Masks, Music and Memory in Majora’s Mask during the Era of Covid-19

My Grandma passed away recently, slipping away in a care home, and diagnosed with Covid-19 a day later. She’d developed dementia over the last few years after her husband of fifty-nine years died, so a care-home was our last resort towards keeping her healthy. Over the past year she mended. She wasn’t as cognitive as she used to be but she was lucid, able to still recognise and talk to us, and she looked a lot healthier, finally being taken care of by professionals who knew how to handle her. The community really seemed to be helping her respond to others in ways that being alone in her old house just couldn’t achieve.

Then 2020 happened, and a place usually considered one of the safest for the elderly suddenly became a death trap under a government that said simply “if…some pensioners die, too bad”. As I write this, care homes are still being inadequately protected, and a recent report came out detailing the way in which patients with the virus were being placed in care homes to free up hospital beds. All that mattered was the hospital death numbers, to report the real figures would embarrass the government.

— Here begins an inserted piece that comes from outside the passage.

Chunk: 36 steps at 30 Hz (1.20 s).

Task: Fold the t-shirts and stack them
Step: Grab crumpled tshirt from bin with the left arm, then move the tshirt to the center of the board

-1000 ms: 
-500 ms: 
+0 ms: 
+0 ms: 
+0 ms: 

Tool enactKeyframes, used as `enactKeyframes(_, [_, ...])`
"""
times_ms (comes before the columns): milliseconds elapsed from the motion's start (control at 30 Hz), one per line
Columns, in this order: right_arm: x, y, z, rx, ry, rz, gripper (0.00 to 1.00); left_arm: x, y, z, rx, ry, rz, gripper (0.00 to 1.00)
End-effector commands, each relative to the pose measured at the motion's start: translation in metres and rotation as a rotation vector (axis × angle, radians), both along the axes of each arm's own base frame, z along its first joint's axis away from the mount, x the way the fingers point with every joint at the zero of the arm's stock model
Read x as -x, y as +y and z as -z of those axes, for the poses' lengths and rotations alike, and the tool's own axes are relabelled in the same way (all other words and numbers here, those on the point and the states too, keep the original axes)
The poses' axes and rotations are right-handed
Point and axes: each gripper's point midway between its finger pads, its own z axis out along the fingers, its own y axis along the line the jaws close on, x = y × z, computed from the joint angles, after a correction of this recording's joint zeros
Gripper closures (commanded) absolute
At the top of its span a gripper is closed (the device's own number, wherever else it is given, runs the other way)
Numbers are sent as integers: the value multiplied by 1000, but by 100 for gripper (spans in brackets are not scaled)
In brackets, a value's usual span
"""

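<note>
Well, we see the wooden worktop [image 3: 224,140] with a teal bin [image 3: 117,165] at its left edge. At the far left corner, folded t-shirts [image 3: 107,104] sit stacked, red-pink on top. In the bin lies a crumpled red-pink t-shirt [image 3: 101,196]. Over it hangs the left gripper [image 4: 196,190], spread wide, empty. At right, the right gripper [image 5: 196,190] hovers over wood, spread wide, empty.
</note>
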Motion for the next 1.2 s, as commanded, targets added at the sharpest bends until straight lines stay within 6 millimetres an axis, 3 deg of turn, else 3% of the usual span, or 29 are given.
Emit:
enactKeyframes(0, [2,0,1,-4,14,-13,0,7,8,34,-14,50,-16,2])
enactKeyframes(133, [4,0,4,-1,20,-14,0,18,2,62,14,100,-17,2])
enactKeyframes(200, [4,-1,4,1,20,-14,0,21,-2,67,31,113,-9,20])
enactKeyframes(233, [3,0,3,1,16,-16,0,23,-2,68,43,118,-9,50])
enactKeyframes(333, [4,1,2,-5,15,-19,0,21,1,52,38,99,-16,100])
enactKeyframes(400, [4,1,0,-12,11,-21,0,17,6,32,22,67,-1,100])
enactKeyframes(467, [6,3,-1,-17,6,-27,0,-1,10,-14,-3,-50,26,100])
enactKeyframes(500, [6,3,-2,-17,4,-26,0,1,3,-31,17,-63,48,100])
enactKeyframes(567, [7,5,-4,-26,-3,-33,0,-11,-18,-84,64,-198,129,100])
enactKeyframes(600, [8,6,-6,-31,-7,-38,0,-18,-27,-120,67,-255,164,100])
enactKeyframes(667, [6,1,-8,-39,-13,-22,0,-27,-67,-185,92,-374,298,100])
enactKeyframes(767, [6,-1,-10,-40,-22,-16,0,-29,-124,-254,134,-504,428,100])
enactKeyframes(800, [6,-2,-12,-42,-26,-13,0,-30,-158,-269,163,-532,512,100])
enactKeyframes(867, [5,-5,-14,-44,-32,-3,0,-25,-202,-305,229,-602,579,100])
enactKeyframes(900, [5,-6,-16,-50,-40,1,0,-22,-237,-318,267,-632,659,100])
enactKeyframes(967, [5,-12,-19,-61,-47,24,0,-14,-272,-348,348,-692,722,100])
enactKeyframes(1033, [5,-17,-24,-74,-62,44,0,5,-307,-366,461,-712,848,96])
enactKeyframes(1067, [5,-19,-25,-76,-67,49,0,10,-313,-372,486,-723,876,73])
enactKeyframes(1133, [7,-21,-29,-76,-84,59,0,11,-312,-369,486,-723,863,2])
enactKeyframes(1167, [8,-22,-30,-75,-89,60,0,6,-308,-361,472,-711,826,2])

It feels absurd to bring my own experience into a discussion about a computer game like The Legend of Zelda: Majora’s Mask, but when I started to consider the way that music, masks and memory all intertwine with each other within it, I couldn’t not write about it here. This is an absurd example of 21st Century grief, elucidating my feelings through a children’s game made in 2000. Then again, gaming has become such an integral part of so many lives, that maybe it’s more appropriate now to show how games have intertwined with our consciousness. It’s my grieving process, I’ll illustrate it how I want.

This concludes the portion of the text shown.